The first question that struck me was that I did not have a similar intuition about the interior derivative. I wanted to know in what sense it was a derivative, if any, and either way I wanted to get an idea of what this guy really does. A geometric interpretation would have been ideal. At one point I was thinking about tensor contractions and how that's kind of like a trace, but that's not really what the interior derivative is anyway, so I ended up putting that aside for a while.

But I noticed something interesting that has given me renewed interest in the question when I learned about Hodge duality.

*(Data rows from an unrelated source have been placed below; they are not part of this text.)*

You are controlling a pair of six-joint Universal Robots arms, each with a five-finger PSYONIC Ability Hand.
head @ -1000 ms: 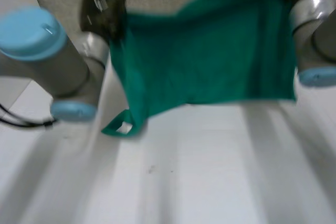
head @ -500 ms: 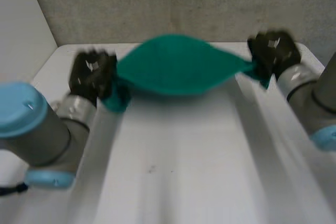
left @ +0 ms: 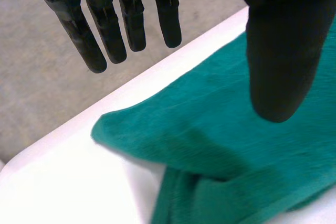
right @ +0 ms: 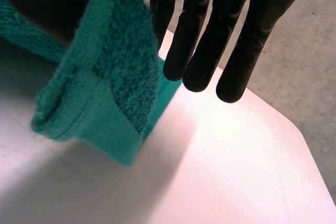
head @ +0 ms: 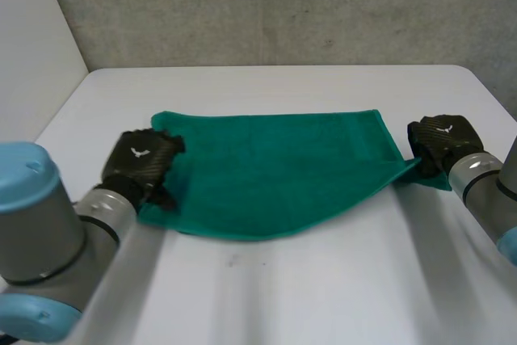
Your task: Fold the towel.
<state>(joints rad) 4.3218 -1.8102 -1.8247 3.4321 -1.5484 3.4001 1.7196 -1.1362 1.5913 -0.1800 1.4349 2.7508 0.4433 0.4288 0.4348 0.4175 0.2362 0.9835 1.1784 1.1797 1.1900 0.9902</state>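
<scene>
The green towel point(head: 275, 171) lies doubled on the white table point(head: 283, 296), its curved fold line toward me. My left hand point(head: 141, 163) hovers at the towel's left end. In the left wrist view its fingers point(left: 131, 19) are straight, the thumb stands apart, and the towel point(left: 236, 145) lies loose beneath them. My right hand point(head: 443, 141) is at the towel's right corner, which is lifted a little off the table. In the right wrist view that towel corner point(right: 105, 77) hangs pinched between the thumb and the fingers point(right: 210, 35).
A grey wall point(head: 283, 6) runs along the table's far edge and a pale panel point(head: 32, 38) stands at its left side. Bare tabletop lies in front of the towel and behind it.
Both hands swung the raised towel forward and down onto the table, where it now lies doubled. My left hand has let go of its corner; the right still holds its corner.
</scene>
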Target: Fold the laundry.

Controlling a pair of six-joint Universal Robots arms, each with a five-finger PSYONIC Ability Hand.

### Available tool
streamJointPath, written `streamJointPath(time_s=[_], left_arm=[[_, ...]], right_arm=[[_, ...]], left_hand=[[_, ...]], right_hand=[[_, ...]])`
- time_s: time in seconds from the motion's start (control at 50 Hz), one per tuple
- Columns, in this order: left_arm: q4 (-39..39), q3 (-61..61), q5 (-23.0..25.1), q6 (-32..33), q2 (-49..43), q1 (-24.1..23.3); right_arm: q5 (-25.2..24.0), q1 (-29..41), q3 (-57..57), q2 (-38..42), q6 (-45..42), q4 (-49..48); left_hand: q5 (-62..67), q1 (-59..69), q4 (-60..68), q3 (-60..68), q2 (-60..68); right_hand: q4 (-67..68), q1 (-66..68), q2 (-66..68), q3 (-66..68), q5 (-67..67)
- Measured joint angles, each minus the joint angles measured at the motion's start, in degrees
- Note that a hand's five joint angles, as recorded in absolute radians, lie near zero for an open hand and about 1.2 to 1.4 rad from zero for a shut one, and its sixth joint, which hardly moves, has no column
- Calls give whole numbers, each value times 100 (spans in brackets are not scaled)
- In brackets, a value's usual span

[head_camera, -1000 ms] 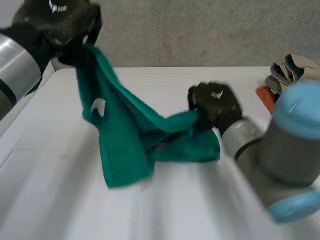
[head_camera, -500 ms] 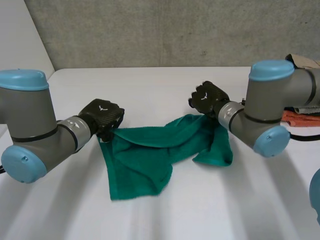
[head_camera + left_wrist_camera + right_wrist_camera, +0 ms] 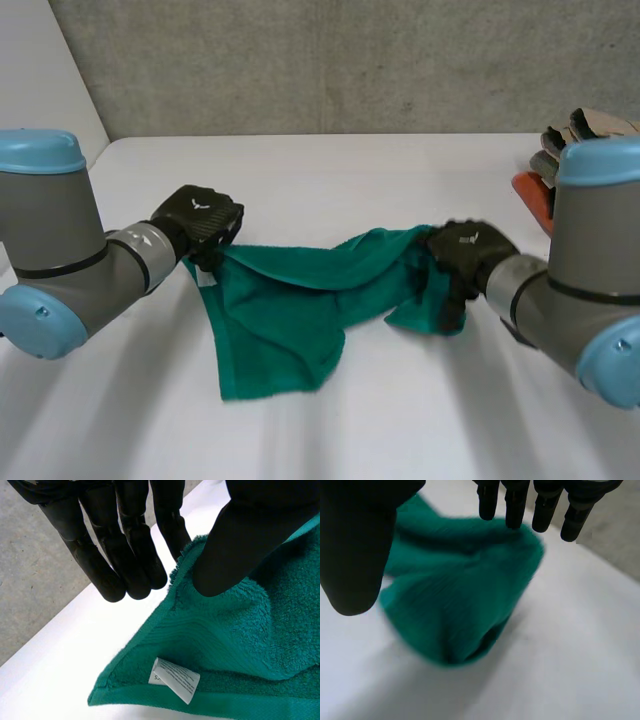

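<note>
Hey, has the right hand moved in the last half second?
Yes. The right hand has come nearer the camera, away from the far edge of the table, and now sits at the right end of the green towel.

Counted one dark-green terry towel (image 3: pixel 280 300), with one white sewn-in label (image 3: pixel 175 679) on it. One white table (image 3: pixel 350 165). Two grey arms with light-blue caps: left arm (image 3: pixel 70 255), right arm (image 3: pixel 585 290). Two black fingered hands: left hand (image 3: pixel 200 220), right hand (image 3: pixel 468 255). One beige-grey cloth pile (image 3: pixel 590 135), piece count unclear, and one orange-red item (image 3: pixel 533 195) beside it.
</note>
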Motion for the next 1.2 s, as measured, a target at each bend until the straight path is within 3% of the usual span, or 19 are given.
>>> streamJointPath(time_s=[0.1, 0.14, 0.18, 0.24, 0.26, 0.42, 0.58, 0.72, 0.9, 1.04, 1.14, 1.2], left_arm=[[3, 85, -29, 45, -149, -17], [4, 136, -42, 67, -224, -22], [8, 203, -55, 88, -308, -24], [38, 379, -86, 123, -489, -15], [61, 471, -101, 136, -559, -7], [407, 2178, -365, 105, -932, 101], [1226, 3943, -1300, -1004, -129, 129], [1565, 3462, -1322, -1538, 317, 77], [1614, 1428, -965, -1068, 230, 137], [1859, 232, -690, -527, -375, 148], [1886, -97, -511, -101, -807, 128], [1837, -123, -456, 69, -917, 139]], right_arm=[[-65, 87, 529, 11, -489, -378], [-40, 120, 707, 67, -706, -693], [28, 147, 837, 158, -902, -1086], [194, 153, 888, 302, -1077, -1735], [258, 144, 856, 350, -1106, -1993], [473, -178, -401, 398, -941, -4163], [342, -762, -1867, 227, -36, -5789], [-192, -1118, -2176, 267, 854, -5263], [-987, -1559, -1747, 630, 1191, -3731], [-1623, -1833, -1011, 1189, 704, -2722], [-1901, -1952, -505, 1535, -116, -2260], [-1944, -1992, -310, 1616, -525, -2145]], left_hand=[[0, 0, 0, 0, 0], [0, 0, 0, 0, 0], [0, 0, 0, 0, 0], [0, 0, 0, 0, 0], [0, 0, 0, 0, 0], [0, 0, 2, 15, 13], [0, 0, 3, 15, 13], [0, 0, 3, 15, 13], [0, 0, 3, 15, 14], [0, 0, 3, 16, 14], [0, 0, 3, 16, 14], [0, 0, 3, 16, 13]], right_hand=[[125, 116, 143, 131, 130], [816, 858, 922, 876, 842], [1866, 2003, 2056, 2059, 1906], [4759, 4915, 5003, 4905, 4741], [5228, 5193, 5352, 5252, 5114], [5595, 5211, 5538, 5599, 5307], [5596, 5211, 5538, 5601, 5372], [5597, 5211, 5538, 5601, 5376], [5599, 5211, 5538, 5602, 5376], [5598, 5211, 5538, 5602, 5376], [5570, 5211, 5523, 5581, 5375], [4726, 4697, 4654, 4688, 4703]])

We will work in $\mathbb R^3$ with the usual coordinates. Consider an arbitrary $1-$form which we'll write down as $F_x dx + F_y dy + F_z dz$. We'll compute the exterior derivative of this, and we end up with $$ \bigg ( \frac{\partial F_x}{\partial y} - \frac{\partial F_y}{\partial x} \bigg ) dx \wedge dy + \bigg ( \frac{\partial F_x}{\partial z} - \frac{\partial F_z}{\partial x} \bigg ) dz \wedge dx + \bigg ( \frac{\partial F_y}{\partial z} - \frac{\partial F_z}{\partial y} \bigg ) dy \wedge dz $$

Amazingly (at least to me), this is the Hodge dual of the curl!

Now, we can do a similar computation using $d(i_X)$. If we let $X = \alpha \frac{\partial }{\partial x} + \beta \frac{\partial}{\partial y} + \gamma \frac{\partial}{\partial z}$. $X$ is a vector field so these could be functions of $x,y,z$, it doesn't really matter. Now if we let $\omega$ denote the $3-$form, $dx \wedge dy \wedge dz$. We can now compute.

The computation is a little laborious to do directly from the definition, but there's a nice little formula which we can use to shortcut the computation. What we end up with is $$ \alpha dy \wedge dz + \beta dz\wedge dx + \gamma dy \wedge dz$$

after a few little rearrangements. Now we take the exterior derivative of this, and we have $$\bigg (\frac{\partial \alpha}{\partial x} + \frac{\partial \beta}{\partial y} + \frac{\partial \gamma}{\partial z} \bigg ) (dx \wedge dy \wedge dz) $$And again in a way that totally amazes me, this is Hodge dual of the divergence of $X$!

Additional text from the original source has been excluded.